### [ACTIVITY]
A single number is the answer: the count of lines in the listing below that contain "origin".

** Opening RAW DATA block **

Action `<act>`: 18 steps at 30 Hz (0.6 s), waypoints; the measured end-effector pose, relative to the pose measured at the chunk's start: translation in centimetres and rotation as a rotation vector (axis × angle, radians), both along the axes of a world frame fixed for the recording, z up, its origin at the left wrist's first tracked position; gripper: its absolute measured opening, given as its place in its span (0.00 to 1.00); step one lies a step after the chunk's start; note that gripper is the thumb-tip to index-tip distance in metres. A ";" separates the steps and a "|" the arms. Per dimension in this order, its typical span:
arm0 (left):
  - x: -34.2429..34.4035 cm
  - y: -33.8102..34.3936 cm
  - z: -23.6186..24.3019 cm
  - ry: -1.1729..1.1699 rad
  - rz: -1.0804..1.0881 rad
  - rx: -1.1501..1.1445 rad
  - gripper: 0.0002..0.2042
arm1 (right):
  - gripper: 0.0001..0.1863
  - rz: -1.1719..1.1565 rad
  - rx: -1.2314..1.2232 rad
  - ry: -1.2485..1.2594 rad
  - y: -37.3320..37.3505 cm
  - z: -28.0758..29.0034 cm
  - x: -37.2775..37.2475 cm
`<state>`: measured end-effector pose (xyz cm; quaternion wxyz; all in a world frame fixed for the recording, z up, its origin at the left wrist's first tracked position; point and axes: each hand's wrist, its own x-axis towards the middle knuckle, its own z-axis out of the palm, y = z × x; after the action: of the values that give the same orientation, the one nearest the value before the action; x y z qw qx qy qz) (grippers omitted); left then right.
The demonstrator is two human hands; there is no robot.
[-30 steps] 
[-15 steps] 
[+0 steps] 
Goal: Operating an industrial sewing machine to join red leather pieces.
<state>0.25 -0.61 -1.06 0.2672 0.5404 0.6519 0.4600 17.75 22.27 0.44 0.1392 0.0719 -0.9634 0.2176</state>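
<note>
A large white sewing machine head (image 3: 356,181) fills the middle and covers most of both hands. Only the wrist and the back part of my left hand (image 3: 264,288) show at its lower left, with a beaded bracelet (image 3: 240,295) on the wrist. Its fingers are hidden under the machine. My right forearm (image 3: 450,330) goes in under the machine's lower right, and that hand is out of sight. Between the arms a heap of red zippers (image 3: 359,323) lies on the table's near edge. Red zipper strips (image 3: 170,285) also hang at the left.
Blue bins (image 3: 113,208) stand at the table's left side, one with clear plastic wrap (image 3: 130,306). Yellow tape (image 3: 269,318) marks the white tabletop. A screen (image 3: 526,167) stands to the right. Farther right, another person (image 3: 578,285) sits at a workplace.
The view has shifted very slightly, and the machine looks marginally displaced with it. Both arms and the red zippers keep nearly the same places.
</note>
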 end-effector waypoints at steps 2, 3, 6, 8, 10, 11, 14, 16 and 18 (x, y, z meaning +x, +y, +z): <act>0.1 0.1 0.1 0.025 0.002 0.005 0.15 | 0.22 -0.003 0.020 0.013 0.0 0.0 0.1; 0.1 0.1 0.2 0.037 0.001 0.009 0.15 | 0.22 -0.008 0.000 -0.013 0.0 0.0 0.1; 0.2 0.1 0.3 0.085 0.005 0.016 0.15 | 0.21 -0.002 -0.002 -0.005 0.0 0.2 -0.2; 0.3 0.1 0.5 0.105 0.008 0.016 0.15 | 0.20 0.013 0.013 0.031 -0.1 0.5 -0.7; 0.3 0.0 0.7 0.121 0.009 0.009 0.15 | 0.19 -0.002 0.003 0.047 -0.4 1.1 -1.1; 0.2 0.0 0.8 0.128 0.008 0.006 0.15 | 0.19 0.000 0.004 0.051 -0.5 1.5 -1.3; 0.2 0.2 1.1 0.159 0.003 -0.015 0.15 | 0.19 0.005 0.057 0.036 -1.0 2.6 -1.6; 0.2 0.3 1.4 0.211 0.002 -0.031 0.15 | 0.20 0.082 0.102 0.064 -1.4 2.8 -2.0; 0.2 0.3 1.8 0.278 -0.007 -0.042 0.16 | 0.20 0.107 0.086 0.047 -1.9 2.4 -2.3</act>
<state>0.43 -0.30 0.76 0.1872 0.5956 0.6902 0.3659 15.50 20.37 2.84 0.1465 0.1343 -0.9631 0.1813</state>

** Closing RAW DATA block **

### [ANSWER TO THIS PROBLEM]
2